Aizhana Dzhumalieva (Ph.D., DBA RANEPA) is Media Literacy Course Lead Expert for AUCA in the Open Society University Network (OSUN) Project. Along with Arizona State University (ASU) and Al-Quds Bard, she is developing and piloting online courses for Media Literacy, Information, and Communications for all OSUN countries and institutions. 

Furthermore, she is Project Coordinator of "Safe Havens and Space", the Nonfiction Residency Program for CIS countries, The Open Society Foundations (OSF) through the Program on Independent Journalism London, UK. And she is Program and Curriculum Director of the "Central Asian Journalism Summer Institute".

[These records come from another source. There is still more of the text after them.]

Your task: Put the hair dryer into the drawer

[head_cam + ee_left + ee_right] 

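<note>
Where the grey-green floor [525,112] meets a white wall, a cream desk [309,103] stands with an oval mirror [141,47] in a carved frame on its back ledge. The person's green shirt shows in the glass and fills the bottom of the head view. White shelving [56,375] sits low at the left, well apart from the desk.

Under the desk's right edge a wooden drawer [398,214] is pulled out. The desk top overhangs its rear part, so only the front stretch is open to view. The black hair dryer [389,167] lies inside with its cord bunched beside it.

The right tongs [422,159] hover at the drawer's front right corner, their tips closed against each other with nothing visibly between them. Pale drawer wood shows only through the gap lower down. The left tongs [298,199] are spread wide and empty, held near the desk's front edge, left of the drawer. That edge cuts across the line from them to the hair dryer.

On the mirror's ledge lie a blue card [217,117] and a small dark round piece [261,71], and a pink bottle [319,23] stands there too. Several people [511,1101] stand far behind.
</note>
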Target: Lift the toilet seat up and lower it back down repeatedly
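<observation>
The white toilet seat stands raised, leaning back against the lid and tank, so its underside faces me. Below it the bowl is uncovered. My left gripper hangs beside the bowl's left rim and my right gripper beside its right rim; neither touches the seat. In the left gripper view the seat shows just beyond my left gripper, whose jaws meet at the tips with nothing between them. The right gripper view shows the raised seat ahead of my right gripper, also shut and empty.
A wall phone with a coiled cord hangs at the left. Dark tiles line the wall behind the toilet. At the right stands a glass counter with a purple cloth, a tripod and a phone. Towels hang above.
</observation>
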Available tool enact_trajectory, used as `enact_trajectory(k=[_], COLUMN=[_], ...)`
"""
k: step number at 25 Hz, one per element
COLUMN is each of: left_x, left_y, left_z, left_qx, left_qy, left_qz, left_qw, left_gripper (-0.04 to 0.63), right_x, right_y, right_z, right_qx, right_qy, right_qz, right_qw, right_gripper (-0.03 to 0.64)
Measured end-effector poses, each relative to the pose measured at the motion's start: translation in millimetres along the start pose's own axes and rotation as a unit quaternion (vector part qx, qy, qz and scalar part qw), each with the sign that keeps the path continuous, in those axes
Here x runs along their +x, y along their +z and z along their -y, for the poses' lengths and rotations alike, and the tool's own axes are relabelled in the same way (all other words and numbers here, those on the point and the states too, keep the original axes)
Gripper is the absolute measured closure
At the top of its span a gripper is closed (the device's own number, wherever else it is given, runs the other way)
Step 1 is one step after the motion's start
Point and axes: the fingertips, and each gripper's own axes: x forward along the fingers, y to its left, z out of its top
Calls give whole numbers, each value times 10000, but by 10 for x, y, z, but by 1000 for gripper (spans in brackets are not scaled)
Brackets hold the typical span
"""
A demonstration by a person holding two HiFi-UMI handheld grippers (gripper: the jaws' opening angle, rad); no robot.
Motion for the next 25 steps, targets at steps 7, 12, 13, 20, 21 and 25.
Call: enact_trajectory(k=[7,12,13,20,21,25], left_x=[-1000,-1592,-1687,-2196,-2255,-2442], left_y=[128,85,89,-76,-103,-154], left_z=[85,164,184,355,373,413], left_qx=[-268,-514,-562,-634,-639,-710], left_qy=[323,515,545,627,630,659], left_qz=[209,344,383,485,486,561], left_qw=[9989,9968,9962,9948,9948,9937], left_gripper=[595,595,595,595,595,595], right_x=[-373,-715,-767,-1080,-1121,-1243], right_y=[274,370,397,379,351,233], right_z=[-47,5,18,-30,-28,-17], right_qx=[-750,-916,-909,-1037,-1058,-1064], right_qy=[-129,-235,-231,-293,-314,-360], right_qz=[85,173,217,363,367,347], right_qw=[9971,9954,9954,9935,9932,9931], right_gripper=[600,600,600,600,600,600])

Mrs. Aizhana Dzhumalieva teaches "Public Affairs and Communications," "Master Thesis Research," "International Media Standards," and other courses for undergraduate and graduate levels. Her courses within the "P.R. & Marketing" concentration are accredited by the International Advertising Association, New York, US. 

Furthermore, she is:

  • Advisory board member at Global Commons; 
  • Member of the World Health Organization (WHO-Europe) Technical Advisory Group on Risk Communication, Community Engagement and Infodemic Management (RCCE-IM); 
  • Member of the Independent Union of Journalists of the Kyrgyz Republic; 
  • American Chamber (AmCham), and Central Eurasia Leadership Alliance (CELA) .

Moderators

Cristiana Salvi

Regional Adviser for Risk Communication, Community Engagement and Infodemic Management | WHO Regional Office for Europe

Cristiana leads the Risk Communication, Community Engagement and Infodemic Management Unit of the WHO Regional Office for Europe’s Health Emergencies Programme. 

Her experience in communication is 25 years long including over 20 years with the WHO. It ranges from communicable and non-communicable diseases to environmental risks, outbreaks and humanitarian crisis and includes country support in coordination with a wide range of partners for emergency preparedness and response. 

She has been deployed in health emergency settings for 20 years supporting countries in Europe, Asia and Africa, and has been heading the RCCE-IM response to multiple emergencies in the European Region in the last years.

This experience has been translated in launching RCCE-IM as a technical area in the European Region and building countries’ capacities through innovative platforms. 

She has also initiated the civil society organization engagement and infodemic management in the Region, has built regional and country partnerships, and has advanced evidence generation and sharing on RCCE-IM. The first WHO Technical Advisory Group on RCCE-IM that Cristiana has established, positions this area of work as an evidence-based public health intervention at the core of the emergency cycle. 

Further than RCCE-IM, her specialties are strategic communications, media, advocacy, training, and health diplomacy. Cristiana speaks four languages – Italian, English, French and Spanish – and embeds emotional intelligence in all the work she does.

Laura Woodward

United Kingdom
Head of Risk Communication and Emergencies | UK Health Security Agency

Laura Woodward is Head of Risk Communications and Emergencies at the UK Health Security Agency. Laura has been a professional communicator for 20+ years.

At UKHSA and its predecessor, Public Health England, Laura has led teams working on the communications response for a range of public health emergencies including Covid-19, mpox, Ebola, avian influenza, CBRN, cyberattacks and a variety of more day-to-day health hazards.

Laura’s current role focuses on bringing all communications disciplines together coherently with behavioural science input, public health expertise and guidance and the reality of operational delivery.